The Allegheny County district attorney's office on Friday told the state Superior Court that the conviction of Joan Orie Melvin, former Pennsylvania Supreme Court justice, should stand.
In a 109-page response written by deputy district attorney Michael W. Streily, the filing strikes back point by point at the appeal filed by Melvin in December.
"None of appellant's claims establish that Judge [Lester] Nauhaus denied her a fair trial," the prosecution wrote. "The evidence established beyond a reasonable doubt that appellant committed the crimes for which she was convicted."
Mr. Streily dismissed the defense argument that there was insufficient evidence to support the conviction.
Melvin's attorneys argued that she should not have been tried criminally because her behavior -- using judicial staff to help run her election campaigns -- violated only an internal court policy that falls outside of law enforcement jurisdiction.
"Appellant's assertion that the prosecution was constitutionally invalid because of a separation of power issue lacks merit, as it is built on a faulty premise," Mr. Streily wrote. "Appellant was not prosecuted for pure political activity. Nor was she prosecuted for violating a Supreme Court Order regulating activity of judicial employees."
He continued, "The fact is however, the activity was being performed when the employees were being paid to do the commonwealth's business; and was being carried out with equipment and supplies given to appellant to perform her duties as a judge, or to Jane Orie, to perform her duties as a Senator. The mantle of political activity is whole cloth in this regard as a judicial robe is not authority to stick one's hand into the public coffer for private gain."
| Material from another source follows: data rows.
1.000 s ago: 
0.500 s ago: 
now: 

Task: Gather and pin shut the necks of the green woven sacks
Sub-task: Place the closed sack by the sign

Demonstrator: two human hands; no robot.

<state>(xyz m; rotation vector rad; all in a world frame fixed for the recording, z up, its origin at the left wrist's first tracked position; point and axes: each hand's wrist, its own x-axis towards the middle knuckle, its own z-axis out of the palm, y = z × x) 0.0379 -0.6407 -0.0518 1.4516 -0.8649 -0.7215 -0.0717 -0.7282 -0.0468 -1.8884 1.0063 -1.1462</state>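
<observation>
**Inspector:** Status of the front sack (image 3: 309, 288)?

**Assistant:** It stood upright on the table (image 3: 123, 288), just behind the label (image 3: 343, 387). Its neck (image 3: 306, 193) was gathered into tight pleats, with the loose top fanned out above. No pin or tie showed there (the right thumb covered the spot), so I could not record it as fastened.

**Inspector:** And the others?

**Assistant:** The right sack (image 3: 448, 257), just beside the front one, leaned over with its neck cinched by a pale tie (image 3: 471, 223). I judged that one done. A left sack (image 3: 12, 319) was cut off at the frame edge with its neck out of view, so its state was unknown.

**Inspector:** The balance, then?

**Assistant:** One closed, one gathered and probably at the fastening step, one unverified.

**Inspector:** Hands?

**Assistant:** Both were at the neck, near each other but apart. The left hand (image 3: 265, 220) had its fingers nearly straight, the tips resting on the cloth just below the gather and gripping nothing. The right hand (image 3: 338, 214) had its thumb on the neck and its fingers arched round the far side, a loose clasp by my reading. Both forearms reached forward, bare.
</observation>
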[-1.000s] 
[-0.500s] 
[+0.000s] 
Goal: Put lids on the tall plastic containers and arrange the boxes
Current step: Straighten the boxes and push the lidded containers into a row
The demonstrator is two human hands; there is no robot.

As for claims that the case should have been tried by a judge outside of Allegheny County, the prosecutor disagreed.
Melvin's attorneys argued early in the case that because she once served as a local judge, and because a key witness in the case -- Lisa Sasinoski -- was the wife of a sitting judge, that she would not get a fair trial.
But Mr. Streily noted that Melvin hadn't served in Allegheny County since 1997 and that Ms. Sasinoski was not "the primary accuser."
Another argument raised by the defense was that Melvin's case was joined with that of her sister, Janine Orie, who served as her administrative assistant.
But Mr. Streily said in response that the two sisters "spoke with one voice, and that Janine was the person to contact in order to make sure that appellant would receive messages about the political activity being conducted on her behalf and important matters which needed to be taken care of by the campaign."
Mr. Streily argued that the same evidence was admissible against both defendants.